With the 2024 elections coming up, spam and political texts are more prevalent than ever as political campaigns increasingly turn towards texting potential voters. Over 15 billion political texts were sent in 2022 alone, and that number has been on the rise. This gets quite annoying after a while. The constant messaging has led many of us to ask the question, "Can't we block these texts with AI?"
So, what does it really take to detect and block spam? It seems like there should be several public datasets of spam to train on, but surprisingly, there are very few. The only dataset that comes up is the SMS Spam Collection, which we've nicknamed SpamOrHam. However, it's over a decade old and doesn't contain examples of political messaging.

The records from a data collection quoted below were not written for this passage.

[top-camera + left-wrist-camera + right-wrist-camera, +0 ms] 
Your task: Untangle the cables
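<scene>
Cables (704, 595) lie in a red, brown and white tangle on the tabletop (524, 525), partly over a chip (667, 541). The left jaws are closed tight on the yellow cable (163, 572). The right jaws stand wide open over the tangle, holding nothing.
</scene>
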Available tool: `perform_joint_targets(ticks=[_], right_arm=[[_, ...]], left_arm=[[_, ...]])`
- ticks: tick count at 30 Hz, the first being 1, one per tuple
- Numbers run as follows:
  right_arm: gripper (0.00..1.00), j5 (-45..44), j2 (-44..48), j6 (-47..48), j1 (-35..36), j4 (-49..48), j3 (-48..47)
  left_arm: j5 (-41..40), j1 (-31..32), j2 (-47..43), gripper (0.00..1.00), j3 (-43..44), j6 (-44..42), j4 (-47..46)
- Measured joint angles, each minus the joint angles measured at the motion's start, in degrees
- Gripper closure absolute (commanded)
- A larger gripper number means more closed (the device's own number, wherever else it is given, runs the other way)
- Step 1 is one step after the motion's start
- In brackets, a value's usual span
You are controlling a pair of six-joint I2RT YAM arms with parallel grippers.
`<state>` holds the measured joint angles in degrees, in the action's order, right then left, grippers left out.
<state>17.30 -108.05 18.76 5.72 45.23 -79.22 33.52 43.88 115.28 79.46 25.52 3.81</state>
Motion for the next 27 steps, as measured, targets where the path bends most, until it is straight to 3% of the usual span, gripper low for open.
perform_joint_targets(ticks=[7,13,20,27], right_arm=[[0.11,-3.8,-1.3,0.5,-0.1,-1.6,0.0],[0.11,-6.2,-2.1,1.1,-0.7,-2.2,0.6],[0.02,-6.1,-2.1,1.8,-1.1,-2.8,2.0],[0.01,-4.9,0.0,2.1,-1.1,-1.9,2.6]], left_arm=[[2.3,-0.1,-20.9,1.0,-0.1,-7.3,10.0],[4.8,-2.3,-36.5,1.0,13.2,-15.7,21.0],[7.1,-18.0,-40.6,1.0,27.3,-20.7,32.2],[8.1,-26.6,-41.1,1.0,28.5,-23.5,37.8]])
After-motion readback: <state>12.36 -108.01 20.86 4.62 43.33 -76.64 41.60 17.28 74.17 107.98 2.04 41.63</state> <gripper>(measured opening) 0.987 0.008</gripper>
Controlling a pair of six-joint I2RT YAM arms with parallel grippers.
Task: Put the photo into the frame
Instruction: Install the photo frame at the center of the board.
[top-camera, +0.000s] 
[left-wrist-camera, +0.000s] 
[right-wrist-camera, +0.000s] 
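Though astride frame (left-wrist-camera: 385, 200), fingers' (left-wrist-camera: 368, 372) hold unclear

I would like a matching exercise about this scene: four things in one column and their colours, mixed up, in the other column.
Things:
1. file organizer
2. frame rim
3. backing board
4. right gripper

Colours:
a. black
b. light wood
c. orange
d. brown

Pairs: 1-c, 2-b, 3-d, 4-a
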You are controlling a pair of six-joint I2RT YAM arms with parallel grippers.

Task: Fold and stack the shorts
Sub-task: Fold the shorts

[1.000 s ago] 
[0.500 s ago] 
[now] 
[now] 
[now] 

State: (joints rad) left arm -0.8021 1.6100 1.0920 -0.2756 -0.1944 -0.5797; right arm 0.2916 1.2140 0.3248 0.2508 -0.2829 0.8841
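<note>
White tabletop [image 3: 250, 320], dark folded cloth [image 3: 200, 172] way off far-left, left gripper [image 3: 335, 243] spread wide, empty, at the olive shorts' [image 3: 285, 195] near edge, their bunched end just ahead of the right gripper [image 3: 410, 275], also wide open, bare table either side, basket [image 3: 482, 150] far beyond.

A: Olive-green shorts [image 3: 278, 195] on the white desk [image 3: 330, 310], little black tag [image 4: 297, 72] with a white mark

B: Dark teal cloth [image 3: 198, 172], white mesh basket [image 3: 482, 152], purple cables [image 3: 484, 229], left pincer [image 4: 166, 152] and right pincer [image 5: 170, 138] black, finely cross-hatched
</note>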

So why not use our own spam texts? In the past a handful of data points was not enough to train a model, but we managed to create a diverse synthetic dataset by prompting Llama 3.1 405B using only 5 examples of political spam and a few examples of other types of texts. That way, anyone can replicate this experiment.
This is the first of a 4 part blog series. In the next 3, we will go over:
- How to De-duplicate and Clean Synthetic Data [2/4]
- Fine-Tuning Llama 3.1 8B in Under 12 Minutes [3/4]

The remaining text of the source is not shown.